━━━ Given data
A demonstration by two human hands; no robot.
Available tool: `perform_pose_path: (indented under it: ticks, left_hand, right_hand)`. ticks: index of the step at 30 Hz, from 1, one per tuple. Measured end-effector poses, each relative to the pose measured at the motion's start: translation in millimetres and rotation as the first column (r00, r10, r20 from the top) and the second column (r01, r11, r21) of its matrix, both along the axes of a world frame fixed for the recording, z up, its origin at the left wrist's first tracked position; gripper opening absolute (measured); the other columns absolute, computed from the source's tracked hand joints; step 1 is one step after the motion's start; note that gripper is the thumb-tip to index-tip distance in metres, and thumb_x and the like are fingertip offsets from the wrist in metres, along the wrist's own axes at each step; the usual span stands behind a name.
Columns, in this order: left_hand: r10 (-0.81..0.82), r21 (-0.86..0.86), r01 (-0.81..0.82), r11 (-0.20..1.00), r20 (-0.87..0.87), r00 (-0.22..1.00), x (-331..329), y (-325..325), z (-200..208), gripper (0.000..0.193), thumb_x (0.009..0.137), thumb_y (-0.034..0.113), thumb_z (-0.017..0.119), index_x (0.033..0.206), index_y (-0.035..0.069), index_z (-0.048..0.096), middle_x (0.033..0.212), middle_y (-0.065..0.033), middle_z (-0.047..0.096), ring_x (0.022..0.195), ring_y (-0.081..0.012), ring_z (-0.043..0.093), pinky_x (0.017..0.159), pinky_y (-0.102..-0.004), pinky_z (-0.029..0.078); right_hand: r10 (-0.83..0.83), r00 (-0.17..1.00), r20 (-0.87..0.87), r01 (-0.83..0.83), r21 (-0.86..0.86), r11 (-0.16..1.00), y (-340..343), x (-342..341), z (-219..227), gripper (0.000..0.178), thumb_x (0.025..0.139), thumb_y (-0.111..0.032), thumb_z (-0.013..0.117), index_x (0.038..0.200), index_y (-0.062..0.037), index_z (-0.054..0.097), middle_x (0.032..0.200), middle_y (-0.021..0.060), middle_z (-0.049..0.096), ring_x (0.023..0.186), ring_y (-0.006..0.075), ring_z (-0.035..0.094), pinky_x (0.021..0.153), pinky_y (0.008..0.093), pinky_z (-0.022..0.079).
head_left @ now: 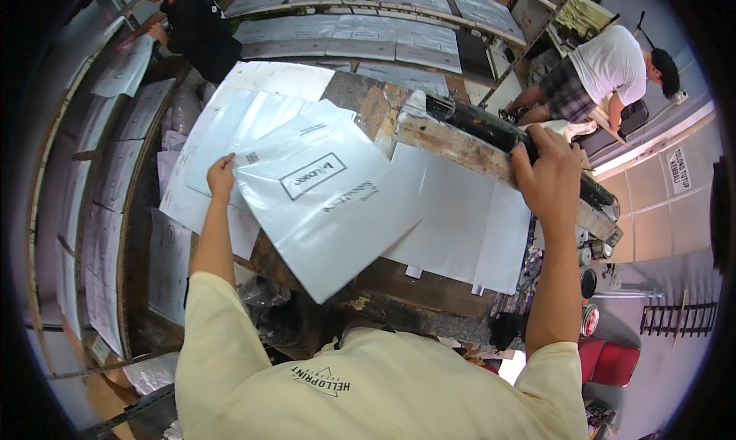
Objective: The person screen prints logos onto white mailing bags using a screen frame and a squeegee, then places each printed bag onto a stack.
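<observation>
My left hand (221,176) pinches the upper left edge of a glossy white plastic bag (307,229). The bag bears dark print and a boxed logo, and it hangs tilted over the near side of the worktable (399,290). My right hand (549,172) grips a paint-stained wooden frame (452,143), which looks like a screen-printing frame seen on edge. Along that frame runs a dark bar (491,126), partly covered by my fingers. Beneath the frame, a plain pale sheet (468,221) lies flat on the table, partly overlapped by the bag.
More white sheets (268,78) lie at the table's far left. Racks of printed bags stand at the left (103,271) and the back (353,37). One person in black (198,30) works far left, another in white (609,64) bends far right. Cans (589,317) stand right of the table.
</observation>
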State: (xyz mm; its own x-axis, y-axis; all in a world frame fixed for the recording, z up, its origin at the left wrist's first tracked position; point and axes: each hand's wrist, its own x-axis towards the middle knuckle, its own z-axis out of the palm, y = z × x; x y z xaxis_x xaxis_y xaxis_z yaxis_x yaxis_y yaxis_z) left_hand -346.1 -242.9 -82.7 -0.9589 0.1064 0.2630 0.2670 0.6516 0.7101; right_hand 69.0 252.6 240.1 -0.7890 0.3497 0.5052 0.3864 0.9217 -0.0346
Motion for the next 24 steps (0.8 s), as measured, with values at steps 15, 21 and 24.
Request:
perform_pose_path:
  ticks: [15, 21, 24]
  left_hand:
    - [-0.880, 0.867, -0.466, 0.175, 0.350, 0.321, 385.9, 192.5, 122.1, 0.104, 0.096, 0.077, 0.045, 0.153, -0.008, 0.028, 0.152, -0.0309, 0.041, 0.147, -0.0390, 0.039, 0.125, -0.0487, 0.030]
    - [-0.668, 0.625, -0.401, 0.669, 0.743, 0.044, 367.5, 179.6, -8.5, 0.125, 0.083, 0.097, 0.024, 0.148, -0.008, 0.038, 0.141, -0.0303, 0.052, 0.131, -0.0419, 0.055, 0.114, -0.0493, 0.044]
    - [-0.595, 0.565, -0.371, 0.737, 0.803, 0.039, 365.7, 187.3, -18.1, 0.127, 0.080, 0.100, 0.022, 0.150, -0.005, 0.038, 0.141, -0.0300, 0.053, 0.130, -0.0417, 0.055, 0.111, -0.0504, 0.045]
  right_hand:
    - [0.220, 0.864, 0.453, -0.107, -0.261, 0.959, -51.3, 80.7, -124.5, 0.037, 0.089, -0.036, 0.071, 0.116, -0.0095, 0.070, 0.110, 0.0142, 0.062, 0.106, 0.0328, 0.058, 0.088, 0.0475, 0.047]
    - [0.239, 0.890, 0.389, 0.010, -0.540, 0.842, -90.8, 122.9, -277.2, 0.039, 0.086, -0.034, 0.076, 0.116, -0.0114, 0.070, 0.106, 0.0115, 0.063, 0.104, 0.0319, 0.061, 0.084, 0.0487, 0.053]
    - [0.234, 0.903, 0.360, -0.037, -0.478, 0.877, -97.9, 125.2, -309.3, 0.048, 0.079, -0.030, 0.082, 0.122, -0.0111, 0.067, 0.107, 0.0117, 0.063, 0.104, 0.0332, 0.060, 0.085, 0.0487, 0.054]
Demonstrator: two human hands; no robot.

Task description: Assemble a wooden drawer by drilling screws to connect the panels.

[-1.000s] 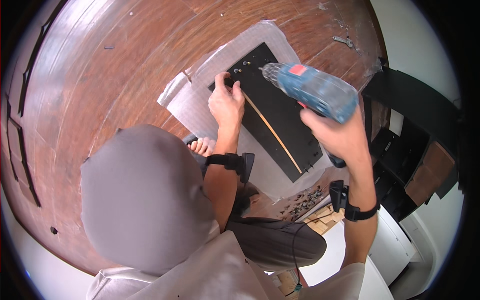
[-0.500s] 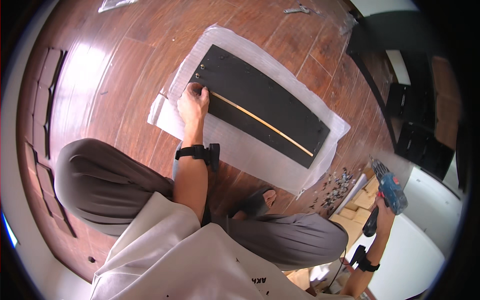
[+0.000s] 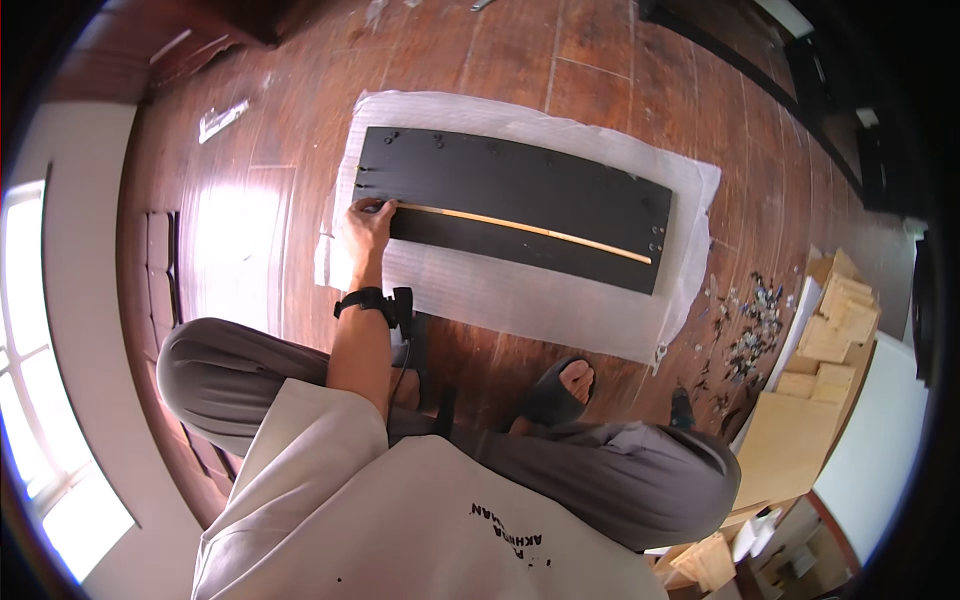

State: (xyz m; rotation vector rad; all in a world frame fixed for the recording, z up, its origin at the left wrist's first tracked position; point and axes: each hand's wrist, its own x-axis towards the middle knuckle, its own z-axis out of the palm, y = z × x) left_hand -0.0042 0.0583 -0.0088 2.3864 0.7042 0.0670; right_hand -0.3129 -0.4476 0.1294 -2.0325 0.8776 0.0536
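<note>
So just one of the two hands is in shot: the bare left hand, bent over the left end of one long flat black panel. Its fingertips are right at the near end of one thin pale wooden strip, but I can't tell if they're pinching it or just resting there. Right hand is out of view, so I can't say how it's held. One black wrist strap with a boxy black unit sits on the left wrist

The strip lies lengthwise along the panel, slightly slanted. I count two small pins at the panel's left edge and two dark round knobs near its far edge, plus a cluster of little round marks at the right end, too small to count for sure

Panel's on one white foam sheet that sticks out on all sides, all on the reddish-brown plank floor. Nearer in there are two legs in grey-brown trousers and one clear dark open-toed sandal on the right foot

Off to the right, one scattered pile of small mixed hardware, way too many bits to count, then at least four pale wooden pieces beside one big white board. Far left, one clear plastic scrap lies on the floor
</note>
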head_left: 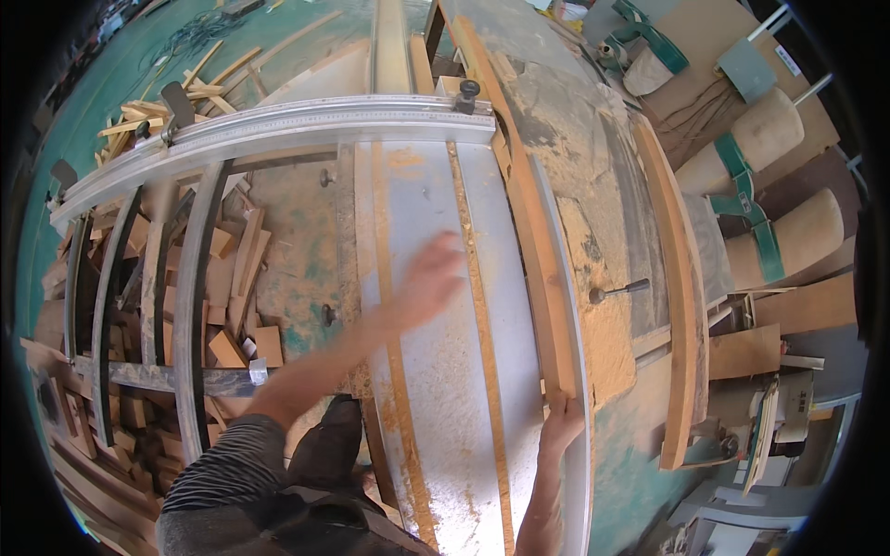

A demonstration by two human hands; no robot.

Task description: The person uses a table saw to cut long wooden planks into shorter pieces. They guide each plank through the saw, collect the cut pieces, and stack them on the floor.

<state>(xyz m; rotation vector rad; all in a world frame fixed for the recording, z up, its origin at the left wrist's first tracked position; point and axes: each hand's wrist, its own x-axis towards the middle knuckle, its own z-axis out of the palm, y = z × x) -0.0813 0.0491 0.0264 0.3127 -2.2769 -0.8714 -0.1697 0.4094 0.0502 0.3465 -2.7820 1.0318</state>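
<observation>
My left hand (pixel 434 272) reaches over the pale metal saw table (pixel 434 343), smeared by motion, so its fingers cannot be made out. It is nearest the sawdust-filled slot (pixel 475 269) that runs along the table. At the table's right side my right hand (pixel 562 423) is closed around the near end of a long wooden beam (pixel 540 283). That beam lies lengthwise against a metal rail (pixel 567 278). Sawdust is scattered over the table, thickest at its near end.
An aluminium fence with a scale (pixel 306 123) crosses the far side, bearing a black knob (pixel 469 90). Left, dark frame bars (pixel 197 306) stand over wood offcuts (pixel 243 269). Another wooden beam (pixel 675 278) and dust-collector bags (pixel 788 232) are on the right.
</observation>
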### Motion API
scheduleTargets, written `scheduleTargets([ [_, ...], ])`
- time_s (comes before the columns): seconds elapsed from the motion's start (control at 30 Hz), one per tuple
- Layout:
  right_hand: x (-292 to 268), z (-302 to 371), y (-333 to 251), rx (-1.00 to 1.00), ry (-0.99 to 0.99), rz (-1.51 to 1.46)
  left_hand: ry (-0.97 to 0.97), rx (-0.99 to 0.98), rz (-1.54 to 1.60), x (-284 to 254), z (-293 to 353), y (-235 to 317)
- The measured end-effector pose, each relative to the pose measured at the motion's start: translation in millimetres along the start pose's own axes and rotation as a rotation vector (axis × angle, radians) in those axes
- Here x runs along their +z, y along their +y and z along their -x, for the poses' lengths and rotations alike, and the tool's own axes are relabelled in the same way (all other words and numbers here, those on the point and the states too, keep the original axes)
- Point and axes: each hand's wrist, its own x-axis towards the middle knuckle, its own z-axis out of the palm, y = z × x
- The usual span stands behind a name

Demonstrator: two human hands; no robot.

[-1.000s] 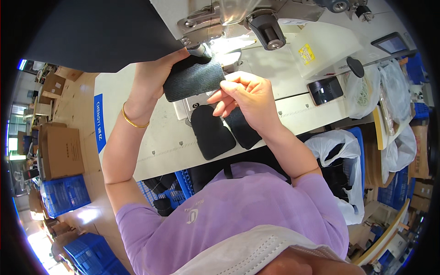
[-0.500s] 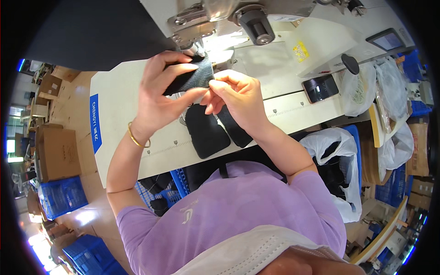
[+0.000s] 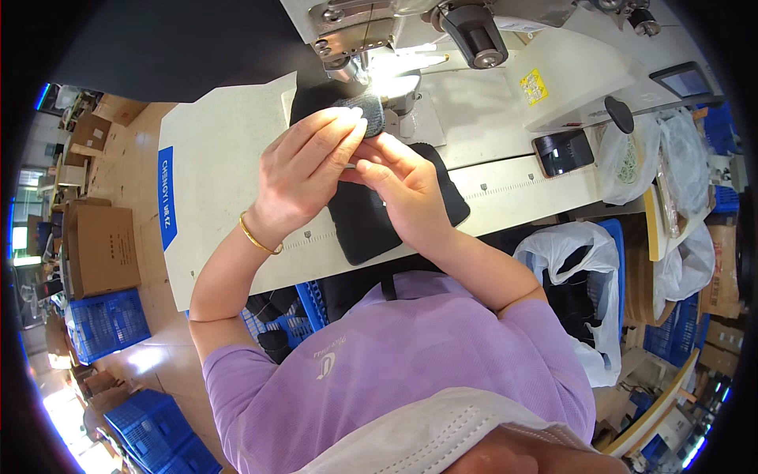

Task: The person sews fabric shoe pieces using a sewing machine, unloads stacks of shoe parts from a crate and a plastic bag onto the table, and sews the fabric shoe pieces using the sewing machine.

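Observation:
Both hands meet just in front of the lit needle area of a sewing machine (image 3: 351, 47). My left hand (image 3: 304, 170) has its fingers pressed together on a small dark grey knitted fabric piece (image 3: 372, 114). From the other side my right hand (image 3: 410, 189) pinches the piece's lower edge; its thumb and fingertips meet close to the left hand. Much of the fabric is hidden behind the fingers. Below the hands, black padded fabric pieces (image 3: 359, 233) lie on the white sewing table (image 3: 221, 182), partly covered by my hands.
A phone (image 3: 563, 152) lies on the table to the right, near clear plastic bags (image 3: 628, 162). Below the table's edge are a blue basket (image 3: 313, 304) and a white plastic bag (image 3: 604, 316) with black material inside. Cardboard boxes (image 3: 103, 249) and blue crates (image 3: 110, 324) stand at left.
The grey knitted piece has come away from under the needle area toward me and is folded or turned between my hands. My left fingers, spread before, are now drawn together on it.

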Motion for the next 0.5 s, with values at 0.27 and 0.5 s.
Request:
scheduleTargets([
  [0.27, 8, -5, 3, -0.013, 0.036, -0.05, 0.002, 0.102, -0.043, 1, -1, -12],
  [0.5, 6, -19, 3, -0.012, 0.026, -0.045, -0.005, 0.107, -0.084, 8, -5, -24],
])
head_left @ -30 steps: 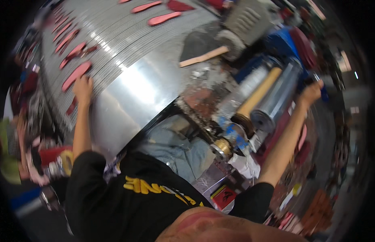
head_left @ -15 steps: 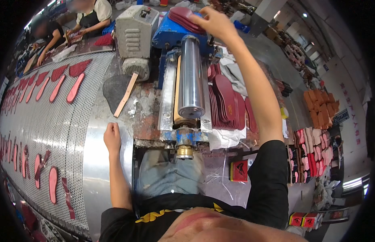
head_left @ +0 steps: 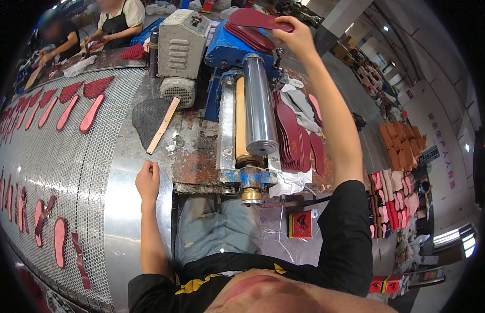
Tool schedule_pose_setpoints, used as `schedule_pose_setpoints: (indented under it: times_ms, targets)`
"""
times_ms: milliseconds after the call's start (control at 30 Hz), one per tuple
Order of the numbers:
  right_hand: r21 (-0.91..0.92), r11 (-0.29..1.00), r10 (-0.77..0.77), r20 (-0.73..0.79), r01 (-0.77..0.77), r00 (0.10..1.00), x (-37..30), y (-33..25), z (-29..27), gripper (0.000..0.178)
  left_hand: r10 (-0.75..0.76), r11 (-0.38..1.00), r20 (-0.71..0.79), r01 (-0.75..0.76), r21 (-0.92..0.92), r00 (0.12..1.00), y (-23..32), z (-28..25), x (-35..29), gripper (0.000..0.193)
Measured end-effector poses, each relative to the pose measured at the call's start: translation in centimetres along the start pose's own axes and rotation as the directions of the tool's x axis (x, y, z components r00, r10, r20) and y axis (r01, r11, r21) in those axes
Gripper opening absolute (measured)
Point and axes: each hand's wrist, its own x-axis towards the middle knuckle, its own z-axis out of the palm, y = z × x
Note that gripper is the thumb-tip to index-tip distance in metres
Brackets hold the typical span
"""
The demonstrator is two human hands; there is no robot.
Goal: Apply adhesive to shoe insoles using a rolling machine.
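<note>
At the far side, my right hand (head_left: 293, 34) pinches the end of a maroon insole (head_left: 253, 19) between thumb and fingers. That insole lies level just above a stack of maroon insoles (head_left: 247, 37) on top of the blue roller machine (head_left: 224, 47). Below the stack, a shiny steel roller (head_left: 260, 104) runs toward me beside a tan roller (head_left: 242, 125). My left hand (head_left: 147, 180) rests closed like a fist on the bare metal sheet left of the machine, with nothing seen in it. More maroon insoles (head_left: 290, 138) are fanned out right of the rollers.
A perforated conveyor (head_left: 96, 182) on the left carries pink insoles and maroon pieces. Between it and the machine lie a dark mesh piece (head_left: 146, 122) and a wooden strip (head_left: 163, 125). A grey motor housing (head_left: 182, 44) stands behind. Two people work at the far left.
My right hand has lifted an insole off the stack and now grips its end. The view has shifted slightly; my left hand stays in place. Pink insoles on the conveyor have shifted a little.
</note>
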Motion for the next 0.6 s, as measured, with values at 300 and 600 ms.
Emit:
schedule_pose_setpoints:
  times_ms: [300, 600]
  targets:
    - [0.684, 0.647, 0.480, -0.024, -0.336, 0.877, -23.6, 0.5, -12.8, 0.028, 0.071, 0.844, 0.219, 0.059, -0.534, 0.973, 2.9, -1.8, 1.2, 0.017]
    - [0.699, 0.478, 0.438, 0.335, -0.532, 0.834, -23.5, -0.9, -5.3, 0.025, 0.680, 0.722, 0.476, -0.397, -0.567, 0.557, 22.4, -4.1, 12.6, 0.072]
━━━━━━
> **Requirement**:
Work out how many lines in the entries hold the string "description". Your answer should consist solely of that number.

> **Solved problem**:
2